Guerra significa violenza, povertà, sfollamenti forzati, vite spezzate, insicurezza e mancanza di futuro. Tutto ciò è inconciliabile con i valori e gli obiettivi essenziali del movimento femminista. La guerra intensifica la disuguaglianza di genere e mette un freno per molti anni alle conquiste per i diritti umani. La guerra porta con sé non solo la violenza delle bombe e dei proiettili, ma anche la violenza sessuale: come dimostra la storia, durante la guerra il rischio di essere violentata aumenta di molto per qualsiasi donna».
La guerra in corso, proseguono, «è anche combattuta all’insegna dei “valori tradizionali” dichiarati dagli ideologi del governo, valori che la Russia avrebbe deciso di promuovere in tutto il mondo come missione, usando la violenza contro chi rifiuta di accettarli o intende mantenere altri punti di vista. Chiunque sia capace di pensiero critico comprende bene che questi “valori tradizionali” includono la disuguaglianza di genere, lo sfruttamento delle donne e la repressione statale contro coloro il cui stile di vita, autoidentificazione e azioni non sono conformi alle ristrette norme del patriarcato».

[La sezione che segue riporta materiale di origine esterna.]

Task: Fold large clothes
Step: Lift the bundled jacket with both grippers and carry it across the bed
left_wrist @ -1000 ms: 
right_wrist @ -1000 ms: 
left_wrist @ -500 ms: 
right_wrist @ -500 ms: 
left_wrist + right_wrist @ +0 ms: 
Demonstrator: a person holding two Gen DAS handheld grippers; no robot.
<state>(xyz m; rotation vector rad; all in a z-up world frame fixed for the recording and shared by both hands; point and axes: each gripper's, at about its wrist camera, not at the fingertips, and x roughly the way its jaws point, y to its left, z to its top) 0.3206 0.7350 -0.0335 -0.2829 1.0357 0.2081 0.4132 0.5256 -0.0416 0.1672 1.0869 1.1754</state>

In conclusione, avvertendo di essere «a rischio di persecuzione da parte dello stato», chiedono ai diversi gruppi femministi locali di unirsi nella resistenza contro la guerra. È necessario, dicono, che le femministe di tutto il mondo partecipino a manifestazioni pacifiche e lancino campagne «contro la guerra in Ucraina e la dittatura di Putin, organizzando le proprie azioni». Chiedono di usare gli hashtag #FeministAntiWarResistance e #FeministsAgainstWar, di diffondere informazioni sulla guerra e di condividere, infine, questo stesso appello con altre.